INSTRUCTIONS TO FOLLOW — Reproduce exactly only the lines from the line that holds "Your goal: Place" to the line that holds "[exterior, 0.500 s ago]", inclusive, in the listing below, and please leave out every picture.

GIVEN MATERIAL —

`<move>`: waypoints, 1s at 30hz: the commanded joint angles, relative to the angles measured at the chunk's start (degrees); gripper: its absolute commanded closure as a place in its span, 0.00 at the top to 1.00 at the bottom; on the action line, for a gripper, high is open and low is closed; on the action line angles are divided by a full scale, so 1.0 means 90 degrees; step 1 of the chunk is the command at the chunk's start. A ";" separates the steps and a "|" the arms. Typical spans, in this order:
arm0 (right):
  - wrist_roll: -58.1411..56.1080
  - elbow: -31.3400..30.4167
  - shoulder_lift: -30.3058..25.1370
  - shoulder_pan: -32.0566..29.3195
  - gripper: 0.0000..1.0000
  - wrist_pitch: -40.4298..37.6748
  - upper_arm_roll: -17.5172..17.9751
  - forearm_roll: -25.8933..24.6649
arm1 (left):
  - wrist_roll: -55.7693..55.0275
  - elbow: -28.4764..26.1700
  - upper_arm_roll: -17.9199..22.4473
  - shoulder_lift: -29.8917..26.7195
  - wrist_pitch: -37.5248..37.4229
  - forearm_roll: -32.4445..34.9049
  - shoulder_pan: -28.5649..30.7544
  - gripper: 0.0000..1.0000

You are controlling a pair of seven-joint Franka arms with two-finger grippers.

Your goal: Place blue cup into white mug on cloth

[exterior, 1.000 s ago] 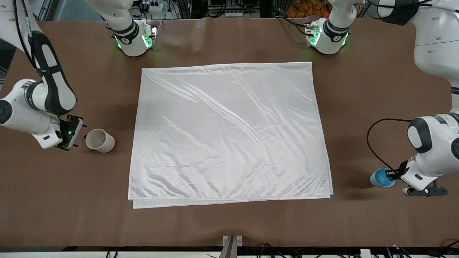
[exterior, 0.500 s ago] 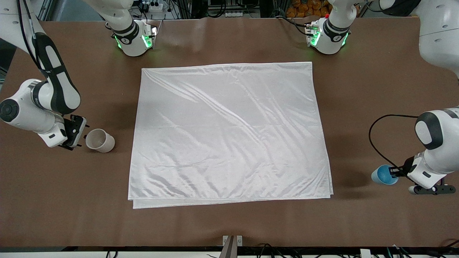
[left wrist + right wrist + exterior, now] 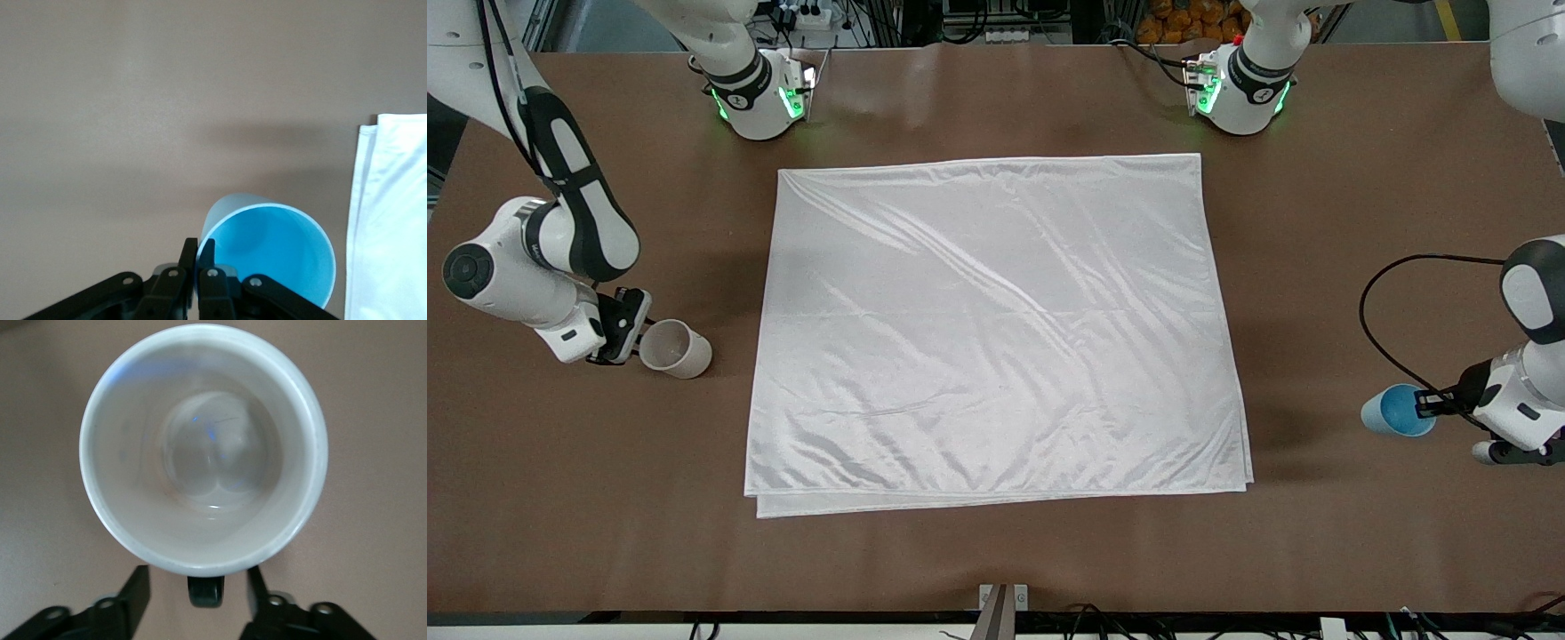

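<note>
Left claw: you have it pinched tight on the rim wall of the blue cup, one finger inside the mouth and one outside, over bare tabletop at the left arm's end.
Right claw: its fingers stand apart on either side of the dark handle of the white mug, not yet pressing on it, near the tabletop edge at the right arm's end.
Step in hand: you are taking hold of the mug by its handle. Centre the handle between the fingers before you squeeze, so the mug does not twist or skid.
Blue cup: long axis tilted, mouth facing up and toward the left claw; it looks to be just clear of the tabletop, beside the cloth's layered corner.
White mug: upright on the bare tabletop just off the cloth's side edge, mouth up, handle turned toward the right claw.
Cloth: spread across the middle of the tabletop, carrying nothing.
</note>
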 commanded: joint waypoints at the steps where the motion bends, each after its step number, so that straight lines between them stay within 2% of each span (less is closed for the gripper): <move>1: -0.0164 -0.0096 -0.0060 -0.0077 0.08 0.0097 0.0077 0.0043 | -0.0062 -0.0076 -0.0107 -0.0384 -0.0461 -0.0143 -0.0016 0.00; 6: -0.0242 -0.0087 -0.0070 -0.0087 0.02 0.0097 0.0165 0.0043 | -0.0218 -0.0076 -0.0176 -0.0706 -0.0929 -0.0143 -0.0016 0.00; 12: -0.0379 -0.0077 -0.0129 -0.0087 0.00 0.0088 0.0223 0.0043 | -0.0219 -0.0076 -0.0186 -0.1077 -0.1369 -0.0143 0.0004 0.00; 20: -0.0379 -0.0018 -0.0285 -0.0077 0.00 0.0068 0.0419 0.0043 | -0.0647 -0.0076 -0.0390 -0.1185 -0.1428 -0.0143 -0.0016 0.00; 30: -0.0174 0.0001 -0.0422 -0.0077 0.00 0.0088 0.1014 0.0072 | -0.1634 -0.0076 -0.0869 -0.1175 -0.1428 -0.0133 -0.0025 0.00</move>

YOUR SOLUTION —
Your goal: Place blue cup into white mug on cloth

[exterior, 1.000 s ago] 
[exterior, 0.500 s ago] 

That wraps up the exercise.